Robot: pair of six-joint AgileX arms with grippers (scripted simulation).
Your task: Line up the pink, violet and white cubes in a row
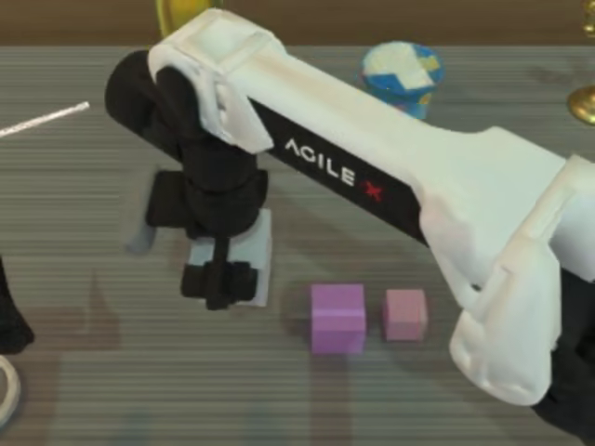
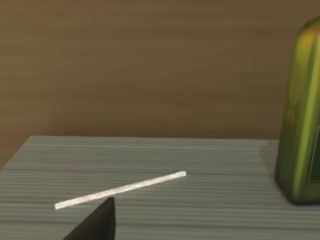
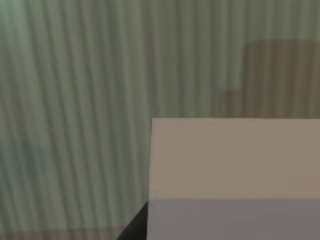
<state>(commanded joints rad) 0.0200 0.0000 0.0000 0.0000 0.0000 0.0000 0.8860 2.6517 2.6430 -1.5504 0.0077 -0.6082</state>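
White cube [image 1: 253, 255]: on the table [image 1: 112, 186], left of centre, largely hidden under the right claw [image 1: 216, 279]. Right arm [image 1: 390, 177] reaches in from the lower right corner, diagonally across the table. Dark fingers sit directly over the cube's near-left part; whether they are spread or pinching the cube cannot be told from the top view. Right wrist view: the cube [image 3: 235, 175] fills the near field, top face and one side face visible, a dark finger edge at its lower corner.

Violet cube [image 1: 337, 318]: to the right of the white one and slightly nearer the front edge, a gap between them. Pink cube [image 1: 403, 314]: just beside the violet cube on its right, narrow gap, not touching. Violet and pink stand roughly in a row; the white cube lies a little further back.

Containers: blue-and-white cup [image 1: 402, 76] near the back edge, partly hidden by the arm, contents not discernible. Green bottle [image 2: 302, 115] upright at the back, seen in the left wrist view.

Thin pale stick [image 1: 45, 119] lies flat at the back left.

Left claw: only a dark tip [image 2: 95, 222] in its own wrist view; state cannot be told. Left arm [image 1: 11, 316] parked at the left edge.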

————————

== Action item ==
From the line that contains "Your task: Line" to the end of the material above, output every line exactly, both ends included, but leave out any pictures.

== Expected output ==
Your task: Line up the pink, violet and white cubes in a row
<state>(commanded joints rad) 0.0200 0.0000 0.0000 0.0000 0.0000 0.0000 0.8860 2.6517 2.6430 -1.5504 0.0077 -0.6082</state>
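White cube [image 1: 253, 255]: on the table [image 1: 112, 186], left of centre, largely hidden under the right claw [image 1: 216, 279]. Right arm [image 1: 390, 177] reaches in from the lower right corner, diagonally across the table. Dark fingers sit directly over the cube's near-left part; whether they are spread or pinching the cube cannot be told from the top view. Right wrist view: the cube [image 3: 235, 175] fills the near field, top face and one side face visible, a dark finger edge at its lower corner.

Violet cube [image 1: 337, 318]: to the right of the white one and slightly nearer the front edge, a gap between them. Pink cube [image 1: 403, 314]: just beside the violet cube on its right, narrow gap, not touching. Violet and pink stand roughly in a row; the white cube lies a little further back.

Containers: blue-and-white cup [image 1: 402, 76] near the back edge, partly hidden by the arm, contents not discernible. Green bottle [image 2: 302, 115] upright at the back, seen in the left wrist view.

Thin pale stick [image 1: 45, 119] lies flat at the back left.

Left claw: only a dark tip [image 2: 95, 222] in its own wrist view; state cannot be told. Left arm [image 1: 11, 316] parked at the left edge.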

No further output is expected here.